Two views of the route of the 3 foot gauge tramway to Gorseddau Quarry.
motorists on the A542 road over the Horseshoe Pass are aware of the trackbed
of the Oernant Tramway just
a few yards away. This horse worked line ran from Pentre Felin near
Llangollen to quarries on Moel y Faen. It
closed in the 1920's.
Standard Gauge lines were also attracted to the quarrying areas. Branches were built to Llanberis, Bethesda, Blaenau Ffestiniog (two lines), Nantlle, along the Tanat Valley and to Dinas Mawddwy. The Cambrian Railway was extended along the western coastline to Pwllheli interchanging with the Ffestiniog and Talyllyn along the way.
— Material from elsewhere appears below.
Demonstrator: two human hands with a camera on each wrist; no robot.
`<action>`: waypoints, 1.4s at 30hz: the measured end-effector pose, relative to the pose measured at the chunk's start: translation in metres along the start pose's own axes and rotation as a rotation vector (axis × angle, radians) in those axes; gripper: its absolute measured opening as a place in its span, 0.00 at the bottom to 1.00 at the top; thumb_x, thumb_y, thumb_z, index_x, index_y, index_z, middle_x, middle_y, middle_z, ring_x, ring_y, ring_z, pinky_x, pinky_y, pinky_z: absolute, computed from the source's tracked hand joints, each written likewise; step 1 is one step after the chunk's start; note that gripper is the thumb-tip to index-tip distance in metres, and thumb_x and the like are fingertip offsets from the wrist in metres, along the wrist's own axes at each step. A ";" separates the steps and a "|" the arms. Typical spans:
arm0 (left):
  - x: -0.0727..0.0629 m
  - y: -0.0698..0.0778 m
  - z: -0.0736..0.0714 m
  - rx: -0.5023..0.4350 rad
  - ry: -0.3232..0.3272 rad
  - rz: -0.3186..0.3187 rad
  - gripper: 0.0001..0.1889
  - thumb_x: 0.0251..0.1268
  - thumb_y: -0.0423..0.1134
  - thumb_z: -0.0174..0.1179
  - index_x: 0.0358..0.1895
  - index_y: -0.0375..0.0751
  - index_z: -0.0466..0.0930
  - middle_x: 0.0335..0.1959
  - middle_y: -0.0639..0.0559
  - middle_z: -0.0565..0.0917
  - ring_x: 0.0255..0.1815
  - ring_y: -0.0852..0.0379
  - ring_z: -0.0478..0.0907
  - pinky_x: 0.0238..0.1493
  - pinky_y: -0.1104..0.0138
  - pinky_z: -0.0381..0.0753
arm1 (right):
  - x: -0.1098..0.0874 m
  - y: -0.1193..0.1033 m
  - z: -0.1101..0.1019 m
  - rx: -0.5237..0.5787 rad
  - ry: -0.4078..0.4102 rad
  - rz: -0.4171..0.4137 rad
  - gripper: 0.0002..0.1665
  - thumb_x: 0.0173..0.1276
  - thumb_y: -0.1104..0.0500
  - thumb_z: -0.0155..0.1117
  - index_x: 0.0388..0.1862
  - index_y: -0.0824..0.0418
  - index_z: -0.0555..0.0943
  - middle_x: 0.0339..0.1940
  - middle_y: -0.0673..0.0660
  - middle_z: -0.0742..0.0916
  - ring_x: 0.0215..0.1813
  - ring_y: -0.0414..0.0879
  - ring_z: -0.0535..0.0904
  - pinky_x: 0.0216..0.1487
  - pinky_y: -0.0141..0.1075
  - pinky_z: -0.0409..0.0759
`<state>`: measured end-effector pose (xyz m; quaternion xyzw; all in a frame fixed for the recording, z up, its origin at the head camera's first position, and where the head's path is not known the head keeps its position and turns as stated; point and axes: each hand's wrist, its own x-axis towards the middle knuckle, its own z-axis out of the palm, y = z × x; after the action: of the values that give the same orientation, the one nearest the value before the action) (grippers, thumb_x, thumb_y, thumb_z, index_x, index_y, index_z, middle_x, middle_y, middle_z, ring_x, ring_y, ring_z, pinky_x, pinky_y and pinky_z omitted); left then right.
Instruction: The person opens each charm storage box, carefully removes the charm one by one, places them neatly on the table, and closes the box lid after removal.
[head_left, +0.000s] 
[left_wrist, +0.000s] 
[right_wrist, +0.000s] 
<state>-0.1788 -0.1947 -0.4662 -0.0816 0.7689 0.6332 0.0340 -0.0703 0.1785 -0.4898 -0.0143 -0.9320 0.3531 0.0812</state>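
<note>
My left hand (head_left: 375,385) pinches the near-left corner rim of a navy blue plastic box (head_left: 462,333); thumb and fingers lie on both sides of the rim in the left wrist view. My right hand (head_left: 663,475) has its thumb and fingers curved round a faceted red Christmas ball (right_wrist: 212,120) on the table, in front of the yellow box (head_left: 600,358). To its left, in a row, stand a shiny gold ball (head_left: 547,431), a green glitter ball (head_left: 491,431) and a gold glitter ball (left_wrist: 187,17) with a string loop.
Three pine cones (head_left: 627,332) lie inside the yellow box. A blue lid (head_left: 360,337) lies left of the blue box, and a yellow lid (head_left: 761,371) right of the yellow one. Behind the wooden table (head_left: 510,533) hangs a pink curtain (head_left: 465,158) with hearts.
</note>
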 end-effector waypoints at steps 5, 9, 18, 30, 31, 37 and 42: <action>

A journey today along the Conwy Valley line from Llandudno to Blaenau shows just what investment was thought worthy to tap the slate traffic, the Great Western had an equally expensive and tortuous line to Blaenau from the other direction.
A level stretch of the Hafod y Llan tramway between two inclines.
Track bed of the tramway to Pant Mawr quarry on the side of Moelwyn Mawr. The tramway attained this height after ascending two long inclines from the Croesor valley.
The level trackbed of the 2 foot gauge horse worked Croesor Tramway is seen in the valley floor. This served the Croesor and Rhosydd slate quarries. More views of this tramway are on my Rhosydd slate quarry website.
The embankment of the Croesor Tramway with Cnicht on the left.
The track bed of the Gorseddau Junction & Portmadoc Railway which led to Prince of Wales quarry, visible in the right background.
The tramway to Conglog Quarry ran up Cwmorthin. Its route can be seen to the left of the pine trees.